Я с усилием подхожу к огромной тумбе — усталость пятикилограммовыми гирями висит на моих ногах, — на ней десятки препаратов, выбираю нитроглицерин. Но прежде рассматриваю, чем Графа лечит Руслан. Есть лекарства знакомые мне, но и незнакомые тоже, но я замечаю два препарата, абсолютно несовместимые, он нам сам говорил. У меня закрадывается мысль: уж не травит ли Семёнов его?

— Вот, под язык, и полежать, — не глядя на Графа, протягиваю ладонь с лекарством.

— А что одна-то?

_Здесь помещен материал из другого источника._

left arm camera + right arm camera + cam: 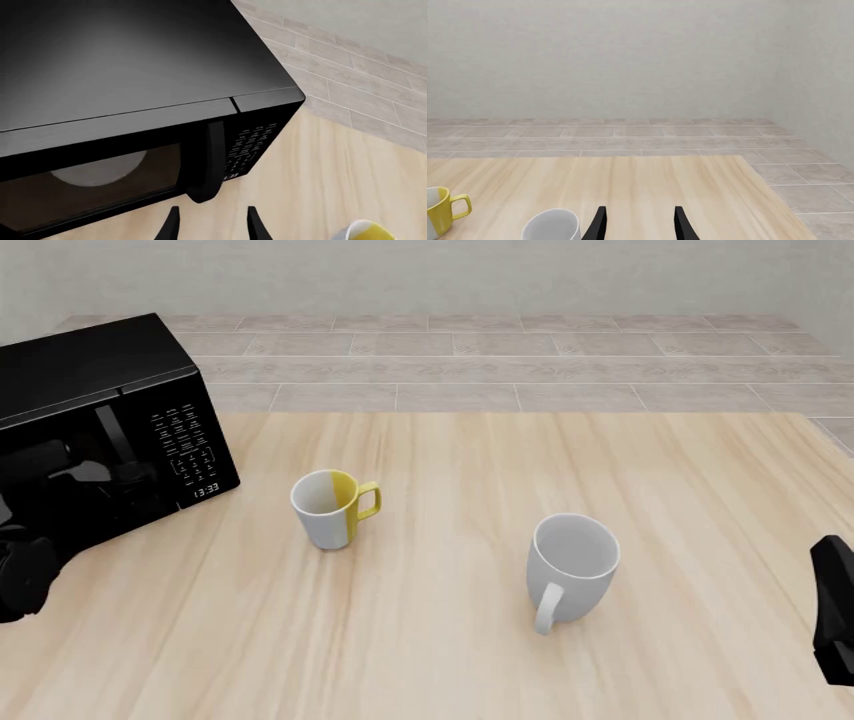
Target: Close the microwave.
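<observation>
left claw hovers just before the microwave door handle

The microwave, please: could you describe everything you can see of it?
The microwave is a large glossy black box standing upright on the wooden table at its far left. It has a dark-windowed door showing a pale turntable inside, a vertical black handle, a white-lettered button panel and a small clock. The door looks shut. Nothing grips it.
</observation>
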You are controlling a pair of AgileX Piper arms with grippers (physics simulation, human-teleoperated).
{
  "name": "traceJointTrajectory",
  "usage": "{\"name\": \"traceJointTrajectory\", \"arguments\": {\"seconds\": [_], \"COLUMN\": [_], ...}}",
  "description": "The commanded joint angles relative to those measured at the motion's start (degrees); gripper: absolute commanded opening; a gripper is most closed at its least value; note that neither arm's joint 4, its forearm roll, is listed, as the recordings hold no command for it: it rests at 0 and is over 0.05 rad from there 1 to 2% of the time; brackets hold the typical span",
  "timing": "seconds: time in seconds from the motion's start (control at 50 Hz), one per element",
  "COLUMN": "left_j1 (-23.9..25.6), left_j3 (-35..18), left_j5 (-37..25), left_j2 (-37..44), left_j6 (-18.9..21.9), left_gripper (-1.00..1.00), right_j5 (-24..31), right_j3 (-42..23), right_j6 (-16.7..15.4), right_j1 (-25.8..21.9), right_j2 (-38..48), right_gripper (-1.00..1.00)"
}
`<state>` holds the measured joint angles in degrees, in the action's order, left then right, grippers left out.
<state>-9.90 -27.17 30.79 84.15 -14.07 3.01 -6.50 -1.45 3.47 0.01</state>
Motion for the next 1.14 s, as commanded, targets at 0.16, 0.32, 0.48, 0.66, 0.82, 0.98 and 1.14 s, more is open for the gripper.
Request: {"name": "traceJointTrajectory", "arguments": {"seconds": [0.16, 0.32, 0.48, 0.66, 0.82, 0.98, 1.14], "left_j1": [3.0, 4.4, 5.8, 6.4, 9.5, 10.9, 11.2], "left_j3": [11.1, 12.4, 13.2, 13.7, 12.8, 12.2, 14.3], "left_j5": [-9.7, -18.4, -27.3, -34.9, -45.9, -51.2, -50.2], "left_j2": [-26.4, -39.1, -51.7, -63.6, -76.5, -82.3, -84.1], "left_j6": [1.6, 2.4, 4.3, 9.2, 12.0, 13.4, 14.7], "left_gripper": [1.0, 1.0, 1.0, 1.0, 1.0, 1.0, 1.0], "right_j5": [0.0, 0.0, -0.1, -0.3, -0.5, -0.1, -0.1], "right_j3": [0.0, -0.1, -0.2, 0.0, 0.2, 0.0, 0.0], "right_j6": [0.0, -0.1, -0.4, -0.4, -0.2, -0.3, -0.2], "right_j1": [-0.4, -0.6, -0.7, -0.7, -0.8, -1.0, -1.0], "right_j2": [0.0, 0.0, 0.0, 0.0, 0.0, 0.0, 0.0], "right_gripper": [1.0, 1.0, 1.0, 1.0, 1.0, 1.0, 1.0]}}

Поищи там ещё чего-нибудь….

— Тогда только яду, он все болезни лечит, разом, поскольку лекарство, чтобы у человека вдруг взыграла совесть, пока не изобрели, — моя апатия выжала из меня все страдания, все мысли, всю силу к сопротивлению. Остались только слова-жала. Оса мала, но если ужалит…!

— Иди, Наталья, ступай, отдохни и подумай над этим разговором. Ещё раз захочешь сбежать — решётку на окно поставлю!

Медленно, на негнущихся ногах покидаю святая святых этого дома, с его огромной широкой деревянной кроватью, под стать хозяину, опираясь на стулья с гнутыми спинками, в поисках выхода обвожу взглядом шкафы из красного дерева, хаотично заполненные какими-то книгами, по тёмно-коричневому напольному покрытию, очень мягкому, в отличие от хозяина. Наконец, найдя входную массивную, обитую коричневым металлом дверь, — она гладкая под пальцами — бреду куда-то, — нужного направления к моей комнате я не знаю. Апатия давит на меня, раздавливая то ли в блин, то ли в кусок того плоского металла, что на двери Графа.

Мне непреодолимо хочется спать, уснуть и не чувствовать.

Где-то за входной дверью, я слышу крики, кажется, это голос Руслана, он кому-то кричит:

— Ещё хоть раз подойдёшь к ней — мясо жевать будешь вставными челюстями, гнида!

Потом слышу чьё-то падение и мат.

Позади раздаются шаги. Чьи они? Кто это?